Watering geraniums in my garden one September afternoon, tiger mosquitoes delving deep into exposed flesh, I look up to notice my two sons, through windows, sitting at their desks, doing homework. The younger is writing out his weekly spelling words, in the dining room, on a school desk with iron legs I’d found in the cellar upon moving in. The older one is on the second floor, in his room, working at a rock maple desk from the ‘50s. I had taken care to face both desks outwards, overlooking the garden, with its hanging geraniums, potted thyme, and pigeons, like feathered Rockettes, lined up on the rooftop of the apartment building behind our small yard.

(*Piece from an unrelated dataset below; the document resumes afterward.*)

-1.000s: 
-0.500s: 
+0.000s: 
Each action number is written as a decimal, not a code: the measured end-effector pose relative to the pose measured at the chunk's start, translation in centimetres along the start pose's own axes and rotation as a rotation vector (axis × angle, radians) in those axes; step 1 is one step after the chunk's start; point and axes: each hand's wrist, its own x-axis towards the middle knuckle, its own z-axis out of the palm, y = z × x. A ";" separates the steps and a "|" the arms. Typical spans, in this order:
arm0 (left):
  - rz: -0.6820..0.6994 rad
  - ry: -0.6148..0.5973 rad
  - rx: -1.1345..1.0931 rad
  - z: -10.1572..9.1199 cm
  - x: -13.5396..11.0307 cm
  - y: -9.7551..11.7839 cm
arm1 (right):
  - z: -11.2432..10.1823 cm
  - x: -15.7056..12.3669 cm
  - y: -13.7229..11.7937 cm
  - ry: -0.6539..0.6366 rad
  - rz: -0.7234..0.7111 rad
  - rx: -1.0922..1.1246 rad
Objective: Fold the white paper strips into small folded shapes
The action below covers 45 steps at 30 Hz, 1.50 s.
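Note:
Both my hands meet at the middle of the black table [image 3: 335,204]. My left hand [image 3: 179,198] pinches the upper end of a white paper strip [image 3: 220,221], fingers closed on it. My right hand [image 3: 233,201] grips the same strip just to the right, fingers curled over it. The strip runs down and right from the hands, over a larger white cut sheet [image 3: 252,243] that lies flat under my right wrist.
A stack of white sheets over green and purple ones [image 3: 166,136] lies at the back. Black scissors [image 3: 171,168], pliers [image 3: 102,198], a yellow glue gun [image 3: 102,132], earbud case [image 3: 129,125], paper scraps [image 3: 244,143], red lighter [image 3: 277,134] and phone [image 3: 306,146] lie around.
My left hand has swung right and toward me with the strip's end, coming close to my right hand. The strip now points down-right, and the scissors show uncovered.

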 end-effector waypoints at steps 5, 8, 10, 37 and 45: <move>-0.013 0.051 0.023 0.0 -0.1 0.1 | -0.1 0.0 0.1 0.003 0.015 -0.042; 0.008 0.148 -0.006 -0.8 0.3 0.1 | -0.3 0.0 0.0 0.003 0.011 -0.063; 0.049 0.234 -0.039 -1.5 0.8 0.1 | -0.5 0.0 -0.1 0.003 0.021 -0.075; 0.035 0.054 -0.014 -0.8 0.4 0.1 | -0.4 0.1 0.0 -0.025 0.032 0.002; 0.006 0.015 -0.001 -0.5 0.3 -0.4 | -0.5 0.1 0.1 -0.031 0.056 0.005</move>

Bent over their desks in concentration, eager to finish up and earn time on the Kindle Fire, I turn the nozzle to jet and aim. First the little one, straight on. Startled, he opens his mouth in outrage as water hits glass, and taps his pencil forcefully to meet my stream. Then I angle it upward and get the big one, then down again, then up. All three of us connect through this action, the surprise attack of mommy, the giggles of the younger, the smirk of the older. The water, an extension of my outstretched arm, hits the pane and splashes back at me. The boys, compartmentalized into two rooms separated by floorboards, and me outside, my sundress soaked and getting eating alive, we make three points of a triangle, held at a safe distance by glass, bricks and parquet.
It is a small, end-of-summer moment, but one in which I realize my connections and their limitations. The water cascades luxuriantly across the window. My six-year-old delights in his drowning, just as he does on trips to the drive-through car wash. I angle the hose upwards once more. At this moment, the nine-year-old—safe, cozy and dry—taunts me and I respond by opening the faucet full force to scare that tongue back in his mouth. I recognize the expression overtaking his face; I’ve seen it in the bathroom mirror. It’s the joy of bathing in Mom’s expansive love and the reassurance of a barrier to deflect some of the full-on female force of motherhood.